While the first concern of institutional investors may be making sure their liquidity funds are safe and secure, they should not ignore longer term investment trends, despite the current “ferocious economic climate,” believes CCLA’s head of investments James Bevan, one of Europe’s best informed institutional experts.
Institutions with a strategic long-term asset allocation should not be panicked into taking snap decisions, said Mr Bevan, who oversees assets worth £5bn (€6.42bn) for clients including the Central Board of Finance for the Church of England. Unlike more commercially-driven groups, CCLA is wholly owned by its charity client base.

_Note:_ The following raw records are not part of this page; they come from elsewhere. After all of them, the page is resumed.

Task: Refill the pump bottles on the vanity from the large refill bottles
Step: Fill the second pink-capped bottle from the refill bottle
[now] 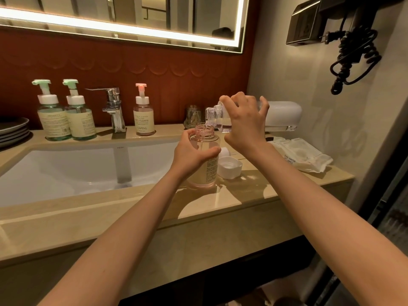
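Pink bottle (207, 140) near counter (242, 191) edge — refill bottle (282, 113) just above

Two bare arms of one person. L hand (194, 156), just right of the sink (66, 171): bare, wrist bare too. R hand (244, 123), further right of the sink: bare, knuckles & tendon lines showing on its back, slim fingers (263, 104). L forearm (132, 217), in front of the sink, & R forearm (320, 206), well right of it: both bare to the frame edge. Sleeves, if any, out of view.
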Demonstrator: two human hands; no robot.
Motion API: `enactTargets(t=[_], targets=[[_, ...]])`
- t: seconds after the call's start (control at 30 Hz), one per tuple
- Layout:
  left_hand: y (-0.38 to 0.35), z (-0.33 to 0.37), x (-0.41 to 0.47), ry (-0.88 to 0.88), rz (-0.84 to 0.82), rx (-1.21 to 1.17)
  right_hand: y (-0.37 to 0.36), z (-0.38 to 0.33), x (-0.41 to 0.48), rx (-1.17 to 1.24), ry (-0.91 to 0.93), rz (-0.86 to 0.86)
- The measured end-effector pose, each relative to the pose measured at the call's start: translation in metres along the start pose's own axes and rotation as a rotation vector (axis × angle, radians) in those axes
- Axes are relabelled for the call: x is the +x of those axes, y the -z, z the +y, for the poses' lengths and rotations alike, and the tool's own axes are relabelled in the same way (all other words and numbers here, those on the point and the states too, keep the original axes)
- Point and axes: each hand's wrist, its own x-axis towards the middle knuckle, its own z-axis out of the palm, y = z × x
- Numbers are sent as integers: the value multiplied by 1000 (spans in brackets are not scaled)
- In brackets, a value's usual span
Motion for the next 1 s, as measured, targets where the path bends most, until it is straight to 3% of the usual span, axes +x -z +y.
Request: enactTargets(t=[1.0], targets=[[0,0,-1,17,10,-13,1,0,0,-19,4,7]])
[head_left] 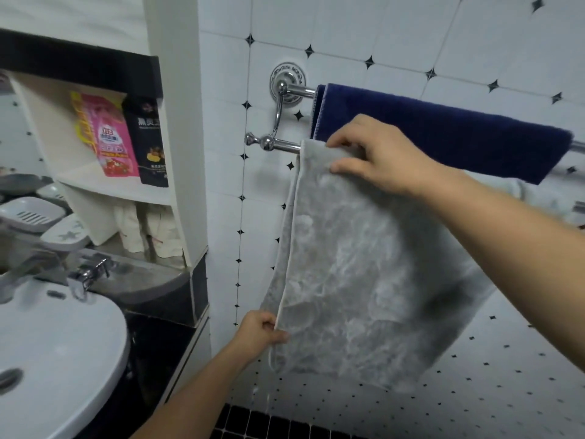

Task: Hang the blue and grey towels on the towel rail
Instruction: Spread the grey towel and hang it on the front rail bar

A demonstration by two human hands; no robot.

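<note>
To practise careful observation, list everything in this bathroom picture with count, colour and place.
towel rail: one, chrome, two bars, on tiled wall
blue towel: one, dark blue, over rear bar
grey towel: one, grey, over front bar
pink pouch: one, pink, on shelf at left
black pouch: one, black, beside pink pouch
washbasin: one, white, bottom left
tap: one, chrome, at washbasin's far edge
soap dishes: at least two, white, left of tap
left hand: pinches grey towel's lower edge
right hand: grips grey towel's top edge

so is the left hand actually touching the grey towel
Touching. The head view shows the left hand pinching the lower left edge of the grey towel, with the thumb lying over the hem.
</note>
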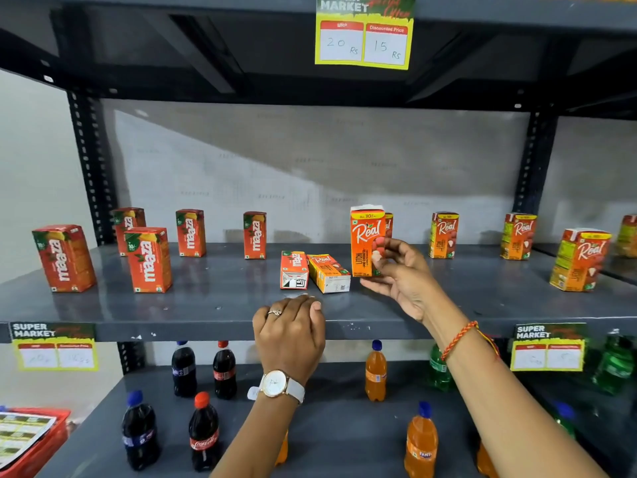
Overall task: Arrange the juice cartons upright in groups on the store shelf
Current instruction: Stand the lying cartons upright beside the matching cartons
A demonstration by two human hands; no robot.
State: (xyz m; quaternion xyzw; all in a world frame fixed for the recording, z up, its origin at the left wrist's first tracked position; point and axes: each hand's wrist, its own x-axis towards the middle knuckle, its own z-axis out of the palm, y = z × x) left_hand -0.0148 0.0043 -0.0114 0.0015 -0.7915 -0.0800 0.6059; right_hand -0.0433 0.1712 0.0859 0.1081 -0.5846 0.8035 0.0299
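Note:
My right hand grips an orange Real litchi carton upright, just above the grey middle shelf. To its left two cartons lie flat side by side: a red Maaza carton and an orange Real carton. My left hand rests curled on the shelf's front edge, holding nothing. Several red Maaza cartons stand upright on the left, the nearest pair being Maaza and Maaza. Upright Real cartons stand on the right, among them Real, Real and Real.
Yellow price tags hang from the upper shelf and from the middle shelf's front lip. The lower shelf holds cola bottles, orange soda bottles and green bottles. A red tray with papers sits at bottom left.

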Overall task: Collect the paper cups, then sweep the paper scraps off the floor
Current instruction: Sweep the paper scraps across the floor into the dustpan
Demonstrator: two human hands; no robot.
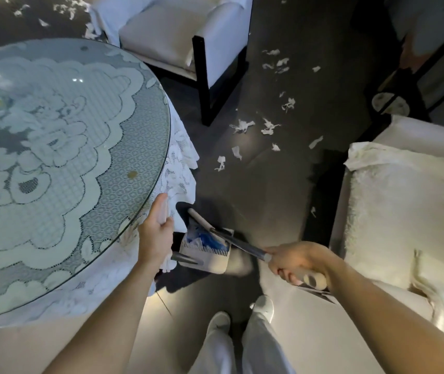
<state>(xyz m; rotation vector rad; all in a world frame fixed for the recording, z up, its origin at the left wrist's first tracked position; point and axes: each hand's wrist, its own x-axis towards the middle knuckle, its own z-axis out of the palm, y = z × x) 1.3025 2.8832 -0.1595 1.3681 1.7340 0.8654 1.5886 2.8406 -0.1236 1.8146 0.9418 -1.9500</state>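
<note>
Nearest, a handle [242, 247] is gripped by the right hand [293, 263], fingers curled round it, likely ready for sweeping. Whether it belongs to a broom cannot be told. The left hand [157, 228] is held straight-fingered at the counter [53, 157] rim, perhaps for balance. A dustpan [204, 248] is parked below, contents blurred. Scraps [242, 126] are scattered on the floor [269, 184] beyond — no cups are discernible.

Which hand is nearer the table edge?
Left. The left hand is right at the table rim; the right hand grips a handle over the floor, apart from the table.
</note>
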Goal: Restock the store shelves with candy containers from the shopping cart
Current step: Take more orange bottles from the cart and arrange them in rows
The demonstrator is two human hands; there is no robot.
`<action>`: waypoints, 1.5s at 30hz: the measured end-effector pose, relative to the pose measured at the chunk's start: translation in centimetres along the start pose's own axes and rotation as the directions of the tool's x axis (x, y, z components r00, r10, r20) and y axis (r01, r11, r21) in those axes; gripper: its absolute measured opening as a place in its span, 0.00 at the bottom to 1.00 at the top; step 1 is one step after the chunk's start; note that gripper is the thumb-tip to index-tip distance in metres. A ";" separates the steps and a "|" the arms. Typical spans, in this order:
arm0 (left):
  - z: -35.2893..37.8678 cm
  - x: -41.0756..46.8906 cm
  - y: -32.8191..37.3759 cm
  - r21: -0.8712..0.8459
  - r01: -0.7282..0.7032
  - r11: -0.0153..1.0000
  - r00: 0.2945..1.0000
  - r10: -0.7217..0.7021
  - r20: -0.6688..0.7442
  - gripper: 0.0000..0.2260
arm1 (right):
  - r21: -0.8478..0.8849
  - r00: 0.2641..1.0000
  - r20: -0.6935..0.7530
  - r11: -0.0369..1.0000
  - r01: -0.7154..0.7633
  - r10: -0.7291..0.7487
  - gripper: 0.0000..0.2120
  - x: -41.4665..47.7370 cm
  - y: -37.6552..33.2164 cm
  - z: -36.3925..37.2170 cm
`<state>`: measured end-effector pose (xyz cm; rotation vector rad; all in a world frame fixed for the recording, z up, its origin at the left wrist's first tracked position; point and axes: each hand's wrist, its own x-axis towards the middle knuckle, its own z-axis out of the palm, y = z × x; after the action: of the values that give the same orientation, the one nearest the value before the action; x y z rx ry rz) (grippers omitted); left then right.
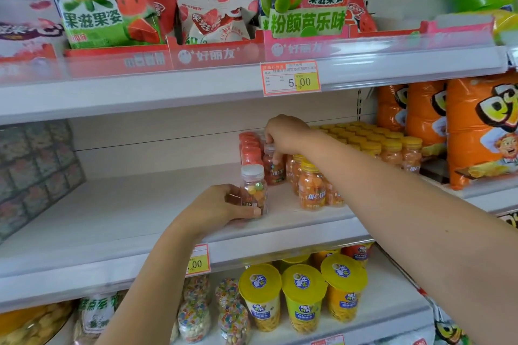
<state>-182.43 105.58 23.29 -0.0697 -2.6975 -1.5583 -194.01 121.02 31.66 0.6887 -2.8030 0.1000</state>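
On the white middle shelf (pixel 126 204), the left hand (pixel 221 209) grips an upright clear-capped bottle (pixel 253 189) near the front edge, directly before the second bottle (pixel 272 172), which the right hand (pixel 284 134) pinches from above beside the yellow-capped rows (pixel 311 185).

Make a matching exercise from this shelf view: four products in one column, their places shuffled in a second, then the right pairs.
Column one
1. clear-capped bottle
2. yellow-lidded cups
3. orange snack bags
4. watermelon gummy bag

Column two
A. top shelf, left side
B. middle shelf, far right
C. gripped by the left hand near the middle shelf's front edge
D. bottom shelf

Pairs: 1-C, 2-D, 3-B, 4-A
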 end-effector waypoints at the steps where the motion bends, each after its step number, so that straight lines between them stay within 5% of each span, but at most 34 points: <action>1: 0.0 0.0 -0.1 0.002 0.001 1.000 1.000 -0.001 0.003 0.16 | -0.010 1.000 -0.013 1.000 -0.007 0.006 0.23 0.3 0.0 0.3; 13: -0.3 0.4 -0.1 -0.018 0.044 0.999 0.998 -0.043 0.050 0.13 | -0.093 0.999 -0.054 0.996 -0.009 0.004 0.14 1.9 0.3 0.9; 18: 0.6 0.1 0.4 0.021 0.008 1.000 1.000 -0.007 -0.022 0.12 | 0.226 0.984 -0.141 0.964 0.139 -0.109 0.15 -0.8 0.1 -1.9; 21: 1.6 0.1 0.7 0.087 0.001 0.996 0.997 0.005 -0.079 0.14 | 0.409 0.966 -0.040 0.878 0.250 -0.256 0.15 -4.3 -0.5 -2.8; 25: 2.3 0.5 0.8 0.215 0.004 0.977 0.992 0.023 -0.123 0.13 | 0.262 0.931 0.127 0.917 0.300 -0.341 0.19 -6.2 -1.1 -1.9; 29: 2.0 0.7 1.1 0.140 0.075 0.987 0.990 -0.057 -0.126 0.21 | 0.220 0.957 0.098 0.944 0.248 -0.274 0.23 -5.4 -0.3 -1.2; 34: 0.7 3.1 1.2 0.157 0.196 0.968 0.944 -0.143 -0.298 0.34 | 0.098 0.987 0.040 0.984 0.151 -0.155 0.24 -3.3 0.2 0.0; 38: 1.1 4.7 0.9 0.189 0.209 0.959 0.950 -0.154 -0.272 0.29 | 0.089 0.990 0.017 0.986 0.138 -0.140 0.22 -2.5 0.2 -0.1; 42: 1.7 5.7 1.1 0.314 0.156 0.936 0.962 -0.071 -0.265 0.08 | 0.084 0.988 -0.016 0.984 0.154 -0.153 0.19 -1.8 0.9 0.3; 45: 2.0 6.4 0.9 0.357 0.160 0.921 0.953 -0.050 -0.298 0.19 | 0.120 0.988 -0.015 0.980 0.157 -0.156 0.21 -1.5 1.3 0.5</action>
<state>-188.76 107.93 23.35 0.2910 -2.7406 -0.9459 -193.42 122.83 30.75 0.9324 -2.7431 0.2433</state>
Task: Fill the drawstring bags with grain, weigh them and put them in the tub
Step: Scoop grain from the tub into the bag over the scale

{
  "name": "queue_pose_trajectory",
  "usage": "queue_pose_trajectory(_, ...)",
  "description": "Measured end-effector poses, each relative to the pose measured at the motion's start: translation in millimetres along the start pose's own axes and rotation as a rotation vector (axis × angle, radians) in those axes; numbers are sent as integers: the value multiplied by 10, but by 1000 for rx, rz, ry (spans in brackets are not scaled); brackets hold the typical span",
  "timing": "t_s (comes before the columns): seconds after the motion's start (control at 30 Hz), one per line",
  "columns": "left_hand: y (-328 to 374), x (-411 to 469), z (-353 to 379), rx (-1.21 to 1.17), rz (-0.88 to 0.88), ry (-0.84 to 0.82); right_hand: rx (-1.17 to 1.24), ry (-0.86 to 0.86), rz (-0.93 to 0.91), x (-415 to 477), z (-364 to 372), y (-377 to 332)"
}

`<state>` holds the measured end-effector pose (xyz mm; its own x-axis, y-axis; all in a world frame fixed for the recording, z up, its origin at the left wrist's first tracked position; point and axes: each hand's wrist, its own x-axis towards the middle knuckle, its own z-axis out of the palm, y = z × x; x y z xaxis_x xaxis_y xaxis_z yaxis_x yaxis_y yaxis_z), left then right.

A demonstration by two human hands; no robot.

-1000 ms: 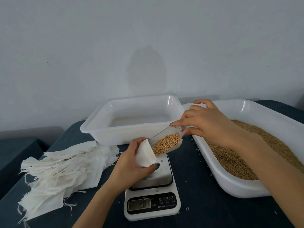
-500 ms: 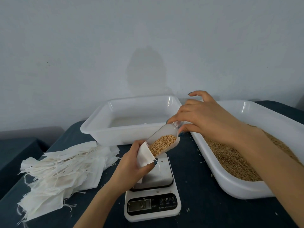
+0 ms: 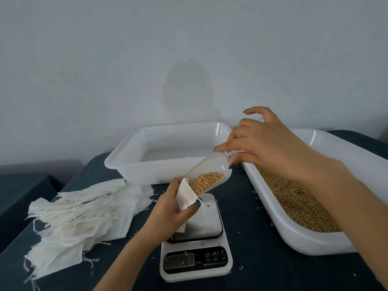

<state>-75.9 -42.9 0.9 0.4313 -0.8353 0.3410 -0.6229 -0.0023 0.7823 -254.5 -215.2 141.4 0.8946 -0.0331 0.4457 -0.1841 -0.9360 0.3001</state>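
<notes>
My left hand [image 3: 168,211] grips a small white drawstring bag [image 3: 185,196] just above the platform of the white kitchen scale [image 3: 197,248]. My right hand [image 3: 258,143] pinches the handle of a clear plastic scoop [image 3: 210,171] holding grain, tilted steeply with its mouth at the bag's opening. An empty white tub [image 3: 168,152] stands behind the scale. A larger white tub of grain [image 3: 298,198] lies to the right, under my right forearm.
A heap of flat, unfilled drawstring bags [image 3: 84,215] lies on the dark table at the left. Loose grains are scattered around the scale and beside the grain tub. A pale wall rises right behind the tubs.
My right hand has lifted the scoop's handle end, tipping the scoop more steeply. The grain has slid down toward the bag's opening. My left hand has stayed over the scale.
</notes>
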Motion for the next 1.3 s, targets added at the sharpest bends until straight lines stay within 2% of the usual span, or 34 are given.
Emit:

Long-term opportunities may present themselves in fixed income securities such as bank preference shares. “The first area beyond cash is credit,” said Mr Bevan, who expects more downside in equity markets.
“You cannot have a sustained equity market rally without first experiencing a credit market rally,” he explained.
But equities should not be ignored, with traditional defensive growth stocks such as energy supplier BG, pest control operator Rentokil and self-style “health and nutrition” players Nestlé and Danone proving potentially attractive. And while equity prices may be depressed, investors can benefit from the free cash flow and dividend yield which well- chosen companies can provide.
Whereas Mr Bevan has always recommended clients should pursue diversified strategies, he questions whether all diversification is productive, and warns clients not to move into highly leveraged areas.
“A lot of people bought private equity to diversify away from quoted assets, but much of private equity is now based on financial engineering, not best business management,” said Mr Bevan.
In recent times, buyout groups have been taking over companies using financial leverage and then restructuring the balance sheet, rather than changing the fundamental business model. He warned investors to expect some blowouts in private equity, with a forthcoming “separation of men from boys.”
Property, another area into which institutions have diversified, can also be a dangerous asset to hold when the cost of debt increases, while asset values are written down, though it is slightly more predictable than the buyout industry because properties can be regularly valued, unlike private equity.
Investors moving into hedge funds have often done so with the belief that they are totally uncorrelated with other markets, but this can be a false premise, said Mr Bevan, whose research shows that the performance of many hedge funds is linked to their underlying equity markets.